To build a successful patient-centered medical home (PCMH), insurers must implement certain foundational factors, including strong leadership and staff commitment to the care model, adequate information technology and effective patient engagement tools, reported Health IT Analytics.
1. Strong leadership and staff commitment
Transforming a provider practice into a medical home is a huge investment, so without a strong leadership team and commitment from everyone on staff, the model is practically doomed to fail. There must be a clear leadership structure that engages all levels of staff and effectively communicates across the organization.
"When we look at some of our most successful transformations, we see strong leadership buy-in," Michael Meucci, director of transformation and improvement for Arcadia Healthcare Solutions, told Health IT Analytics.
For example, insurers could work with providers to establish a committee made up of leadership positions from executive, practice, medical and technology divisions. Medical homes also can set common, organizational goals to help doctors foster a better environment for patients, FierceHealthcare previously reported.
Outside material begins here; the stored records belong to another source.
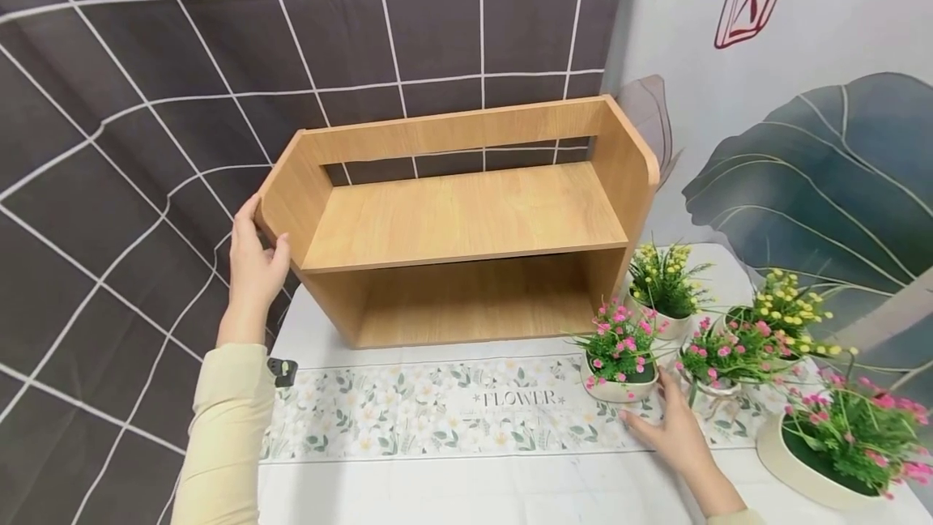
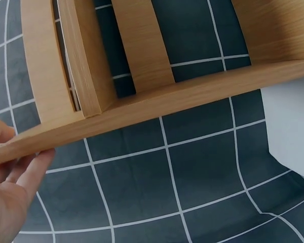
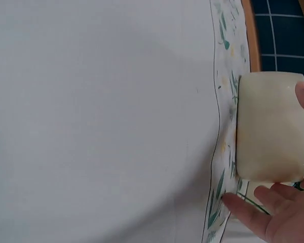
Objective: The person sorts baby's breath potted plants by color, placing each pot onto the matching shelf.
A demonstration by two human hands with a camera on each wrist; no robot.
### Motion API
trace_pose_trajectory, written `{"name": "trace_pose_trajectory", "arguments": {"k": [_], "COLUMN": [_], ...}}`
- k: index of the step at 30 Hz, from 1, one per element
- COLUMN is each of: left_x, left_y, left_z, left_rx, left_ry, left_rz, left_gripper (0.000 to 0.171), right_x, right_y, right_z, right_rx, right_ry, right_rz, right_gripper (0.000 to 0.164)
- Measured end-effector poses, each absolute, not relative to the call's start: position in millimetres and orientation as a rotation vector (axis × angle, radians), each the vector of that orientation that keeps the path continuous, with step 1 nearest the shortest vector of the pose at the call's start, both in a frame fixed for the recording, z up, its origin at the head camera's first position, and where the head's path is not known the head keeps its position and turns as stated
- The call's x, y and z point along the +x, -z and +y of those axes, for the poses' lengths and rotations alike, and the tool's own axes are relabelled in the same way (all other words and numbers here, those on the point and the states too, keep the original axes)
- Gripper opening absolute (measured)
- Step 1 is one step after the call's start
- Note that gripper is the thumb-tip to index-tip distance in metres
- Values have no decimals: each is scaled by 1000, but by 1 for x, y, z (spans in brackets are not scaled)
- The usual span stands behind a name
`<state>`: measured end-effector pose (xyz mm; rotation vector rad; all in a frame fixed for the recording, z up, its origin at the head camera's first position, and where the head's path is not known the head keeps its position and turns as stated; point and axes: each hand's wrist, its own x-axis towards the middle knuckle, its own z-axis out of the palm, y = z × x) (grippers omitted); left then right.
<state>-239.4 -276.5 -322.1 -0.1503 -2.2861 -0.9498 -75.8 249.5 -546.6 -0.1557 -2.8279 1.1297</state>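
Note:
A two-tier wooden shelf (image 1: pixel 466 213) stands on the table against the dark grid-patterned cloth. My left hand (image 1: pixel 257 266) grips the front edge of its left side panel. In the left wrist view the thumb is on one face of the wooden panel (image 2: pixel 126 114) and the fingers on the other. At the shelf's front right corner sits a cream oval pot of pink flowers (image 1: pixel 619 351). My right hand (image 1: pixel 674 432) is spread at that pot's right end. In the right wrist view the thumb overlaps the cream pot (image 3: pixel 271 126), with the fingers near its lower end.
Several other potted plants crowd the right side: yellow flowers (image 1: pixel 666 278) beside the shelf, more yellow ones (image 1: pixel 787 310), pink flowers (image 1: pixel 717 355) and a larger pink pot (image 1: pixel 816 468). A flower-print runner (image 1: pixel 437 411) crosses the white tablecloth. A small dark object (image 1: pixel 282 371) lies by the left sleeve.

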Motion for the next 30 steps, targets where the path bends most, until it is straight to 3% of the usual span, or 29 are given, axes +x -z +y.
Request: {"name": "trace_pose_trajectory", "arguments": {"k": [21, 30], "left_x": [-239, -240], "left_y": [316, 318], "left_z": [-280, -283], "left_rx": [-113, -123], "left_ry": [1109, 1095], "left_rz": [-2293, -2272], "left_gripper": [55, 53], "right_x": [-99, -98], "right_y": [553, 557], "right_z": [258, 254], "right_rx": [-177, -87], "right_ry": [-1283, -1311], "right_rz": [-2853, -2718], "right_gripper": [108, 92]}}
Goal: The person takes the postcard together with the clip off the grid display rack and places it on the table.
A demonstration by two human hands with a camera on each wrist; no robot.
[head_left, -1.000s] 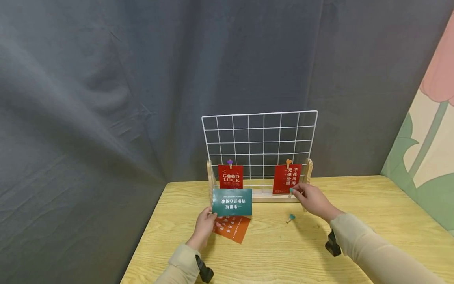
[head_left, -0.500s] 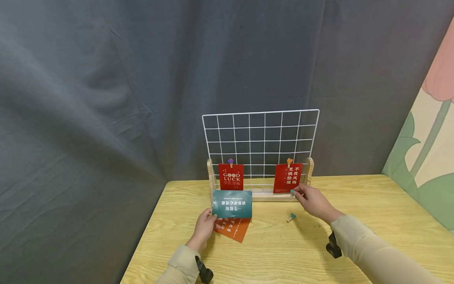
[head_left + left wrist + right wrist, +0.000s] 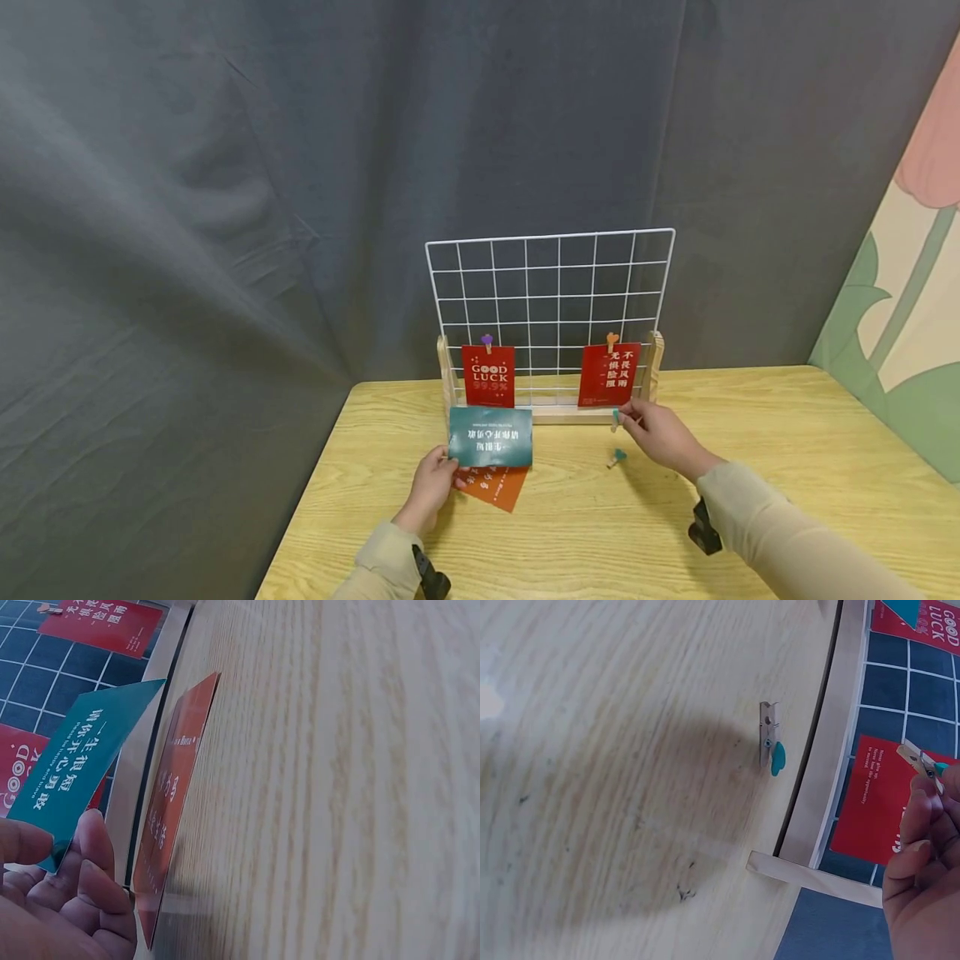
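Observation:
My left hand [image 3: 430, 485] pinches a teal card [image 3: 491, 437] with white lettering by its near left corner, thumb on top. The left wrist view shows this card [image 3: 82, 754] tilted above the table. Below it lies an orange card [image 3: 497, 487], partly hidden by the teal one. My right hand [image 3: 663, 433] pinches a small wooden clothespin [image 3: 921, 759] with a teal ornament, in front of the red card [image 3: 609, 375] at right. A second teal-topped clothespin [image 3: 617, 458] lies on the table near that hand.
A white wire grid [image 3: 558, 295] stands upright in a wooden base [image 3: 562, 414] on the table [image 3: 570, 533]. A purple-topped clothespin [image 3: 488, 342] holds a GOOD LUCK card [image 3: 489, 375] on it; an orange-topped clothespin [image 3: 612, 340] holds the other red card. A grey curtain [image 3: 375, 167] hangs behind.
The teal card in my left hand has come down a little, uncovering more of the GOOD LUCK card. My right hand, with the clothespin, has dropped slightly from the right red card.

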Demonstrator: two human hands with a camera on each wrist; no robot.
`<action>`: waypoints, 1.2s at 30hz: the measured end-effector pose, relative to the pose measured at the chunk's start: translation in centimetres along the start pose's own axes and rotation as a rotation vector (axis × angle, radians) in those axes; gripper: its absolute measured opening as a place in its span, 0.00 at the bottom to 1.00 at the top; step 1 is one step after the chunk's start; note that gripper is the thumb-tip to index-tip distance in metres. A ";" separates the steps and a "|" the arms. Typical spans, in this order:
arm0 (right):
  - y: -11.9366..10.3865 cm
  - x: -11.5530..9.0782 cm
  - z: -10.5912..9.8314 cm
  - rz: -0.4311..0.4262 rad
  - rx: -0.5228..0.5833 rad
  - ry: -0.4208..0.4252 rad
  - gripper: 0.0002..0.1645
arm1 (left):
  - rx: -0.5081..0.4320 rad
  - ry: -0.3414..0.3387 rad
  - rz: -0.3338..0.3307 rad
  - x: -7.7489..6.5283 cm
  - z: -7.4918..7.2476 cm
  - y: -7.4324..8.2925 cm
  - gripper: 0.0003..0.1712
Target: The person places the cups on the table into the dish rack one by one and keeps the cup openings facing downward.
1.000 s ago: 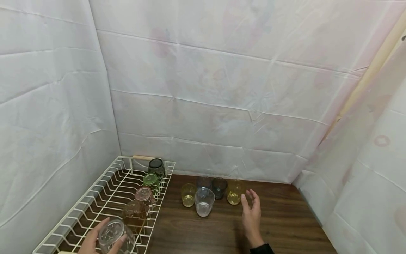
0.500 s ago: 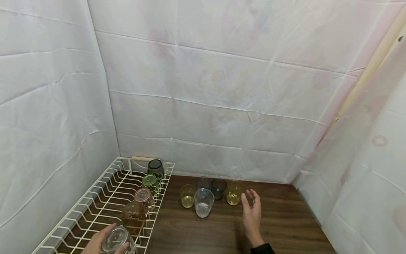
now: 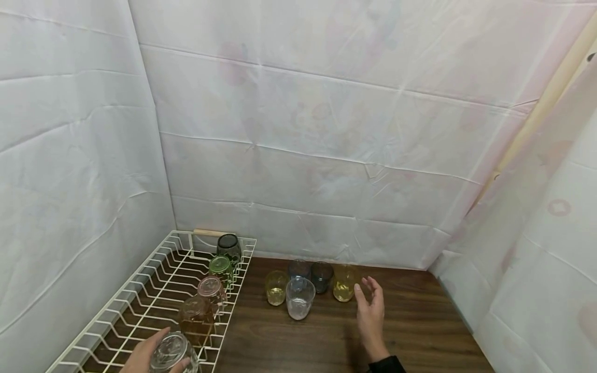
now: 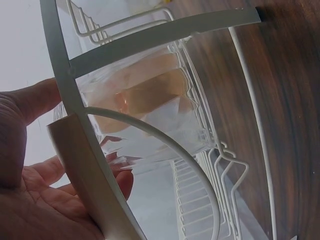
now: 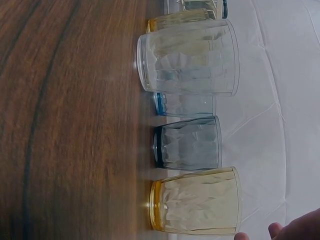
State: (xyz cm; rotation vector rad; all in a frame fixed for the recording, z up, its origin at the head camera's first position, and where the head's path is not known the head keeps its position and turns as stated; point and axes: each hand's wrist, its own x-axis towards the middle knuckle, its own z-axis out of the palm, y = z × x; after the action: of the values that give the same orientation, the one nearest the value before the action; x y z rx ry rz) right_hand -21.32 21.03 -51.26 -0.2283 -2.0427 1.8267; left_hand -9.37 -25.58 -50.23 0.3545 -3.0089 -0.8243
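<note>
At the near end of the white wire rack point(image 3: 112, 299), my left hand point(image 3: 142, 356) grips an upside-down clear glass point(image 3: 170, 352), thumb and fingers on either side of it. The rack's wires partly cover that hand point(image 4: 45, 205) in the left wrist view. Right behind the glass, an amber glass point(image 3: 196, 320) stands upside down in the rack. My right hand point(image 3: 370, 318) is over the wooden table, fingers loosely bent and holding nothing. Its fingertips are close to an upright yellow glass point(image 3: 343, 287); the right wrist view shows the same yellow glass point(image 5: 197, 202) beside the fingertips.
Farther back in the rack are upside-down pink point(image 3: 211, 289), green point(image 3: 220, 267) and dark grey point(image 3: 229, 246) glasses. On the table stand another yellow glass point(image 3: 276, 290), a clear glass point(image 3: 300, 300), a blue glass point(image 3: 298, 268) and a dark glass point(image 3: 322, 277). White sheeting point(image 3: 303, 155) surrounds the table.
My left hand has lowered the clear glass slightly toward the rack's near end, then stayed almost still over the last half second. My right hand has kept its place.
</note>
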 end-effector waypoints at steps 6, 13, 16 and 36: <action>0.0 0.3 0.1 0.002 -0.017 0.019 0.38 | -0.013 0.030 -0.020 -0.7 0.4 0.4 0.69; 0.1 0.4 0.0 -0.011 -0.023 0.001 0.39 | -0.002 0.028 -0.030 -0.9 0.2 0.8 0.70; 0.2 0.6 0.0 -0.019 -0.042 -0.018 0.41 | 0.006 0.018 -0.025 -0.9 -0.1 0.8 0.70; 1.3 6.2 -0.5 -0.061 -0.530 -0.280 0.64 | -0.062 0.595 0.236 -1.8 -0.8 4.6 0.73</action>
State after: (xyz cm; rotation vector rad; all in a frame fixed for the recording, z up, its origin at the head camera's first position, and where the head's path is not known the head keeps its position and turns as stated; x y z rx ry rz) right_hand -26.93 23.97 -51.43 -0.0501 -2.6720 1.3059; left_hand -8.54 -21.68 -47.13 0.1917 -2.4087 -0.6458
2. Health IT infrastructure
Another essential building block for medical home success is a solid health IT infrastructure. Electronic health records and other IT capabilities help providers expand their clinical analytics and population health management, thereby improving their ability to conduct risk assessments, stratify patients, preempt nonadherence and prevent hospital readmissions.
Indeed, a study published in the Annals of Internal Medicine found EHRs can greatly enhance medical homes' ability to manage population health and improve patient health, FierceHealthPayer previously reported. For example, the University of Colorado Health is using EHRs to examine risk as well as predict and inform clinical and operational pathways.
"While still early, we are starting to see patterns related to how our patients are interacting with our system and the reimbursement impact of those changes," Steve Hess, University of Colorado Health's chief information officer, told Health IT Analytics. "It is important that our systems are set up to provide the complete patient picture and to ensure that the patient is getting the appropriate care in the appropriate setting at the right time."
3. Effective patient engagement tools
If the medical home is to succeed, providers must effectively engage their patients in their own healthcare. Engagement should include activities like helping patients manage their chronic diseases, follow through with preventive services, improve their health literacy and encourage healthy choices.
If patients don't take the time and energy to invest in their own medical care, PCMHs can't improve quality and lower costs. So insurers have taken various steps to better engage their members. Particularly given the importance of health IT in the medical home model, payers should take advantage of technology to enhance customer intimacy and advocacy. They can also boost patient engagement by incorporating a case manager into the medical home to help keep members healthy.